There were more than 600,000 ballots still to be counted late Wednesday in Arizona.
Biden currently leads Trump by about 94,000 votes, according to unofficial returns from the Arizona Secretary of State's office.
Roughly two-thirds of the remaining votes to be counted come from Maricopa County, home of Phoenix, which Trump won four years ago 49% - 46% over Clinton, but where Biden currently holds a lead of about 99,000 votes.
Maricopa elections officials say they have between 428,000 and 446,000 ballots still to count. This includes 248,000 early ballots that were returned in the last three days before the election, between 160,000 and 180,000 early ballots returned on election day and 18,000 provisional ballots, according to the Maricopa County Recorder's Office. County officials said they expect to release updated count numbers around 9 p.m. ET.
The next biggest share of votes come from blue-leaning Pima County, home of Tucson, which has just under 91,000 ballots to count.
Of Arizona's 13 other counties, five have not posted information about their number of remaining votes to count. Seven of the remaining eight were counties that Trump won over Clinton in 2016, but they account for about 12% of the known remaining ballots to be counted.
North Carolina
The North Carolina State Board of Elections announced the number of outstanding absentee ballots is 116,000 as of Wednesday afternoon. The state has signaled it's not likely to report additional results until next week. Those are ballots that were requested but not returned, although the state still has to determine how many of those outstanding voters cast a ballot in person on Election Day.

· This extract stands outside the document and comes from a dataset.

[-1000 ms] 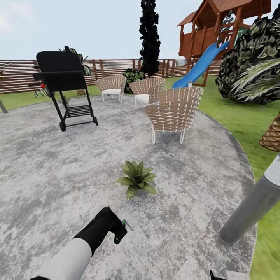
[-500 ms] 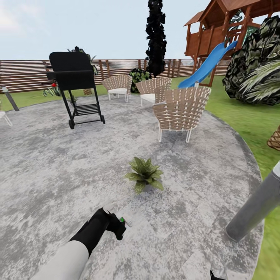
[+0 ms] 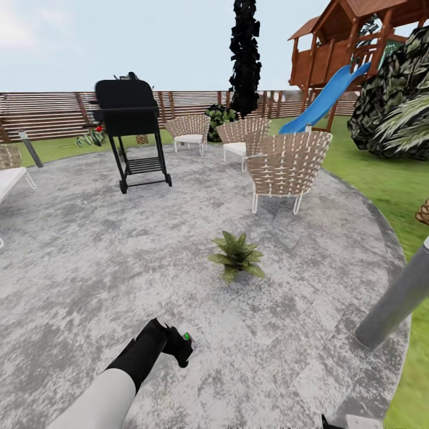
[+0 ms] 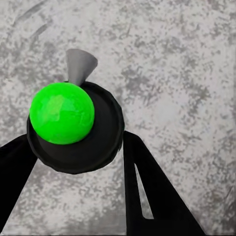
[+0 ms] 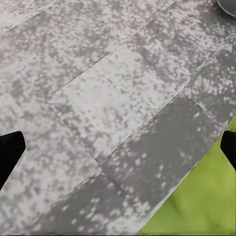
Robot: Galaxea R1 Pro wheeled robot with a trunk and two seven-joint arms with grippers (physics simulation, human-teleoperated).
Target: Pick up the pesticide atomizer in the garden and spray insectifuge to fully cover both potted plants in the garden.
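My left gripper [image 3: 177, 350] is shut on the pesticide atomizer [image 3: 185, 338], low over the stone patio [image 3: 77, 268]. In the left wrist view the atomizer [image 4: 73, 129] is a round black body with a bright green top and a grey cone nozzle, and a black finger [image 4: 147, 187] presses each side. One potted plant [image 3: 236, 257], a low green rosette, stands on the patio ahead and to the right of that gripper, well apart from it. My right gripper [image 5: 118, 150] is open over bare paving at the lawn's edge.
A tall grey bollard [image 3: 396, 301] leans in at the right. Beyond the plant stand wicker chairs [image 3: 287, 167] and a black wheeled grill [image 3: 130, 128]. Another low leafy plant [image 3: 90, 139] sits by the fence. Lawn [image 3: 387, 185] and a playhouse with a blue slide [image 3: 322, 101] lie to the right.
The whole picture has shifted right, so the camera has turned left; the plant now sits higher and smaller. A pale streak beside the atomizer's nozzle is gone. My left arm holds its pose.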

"With very few exceptions, North Carolina's numbers are not going to move until November 12 or 13," North Carolina State Board of Elections Executive Director Karen Brinson Bell said. That's when county boards of elections will meet to consider the remaining absentee and provisional ballots.
The state board says they are now watching for ballots that were mailed back and postmarked by Election Day. In North Carolina, an Election Day-postmarked ballot can be counted if it is received by 5 p.m. ET on November 12.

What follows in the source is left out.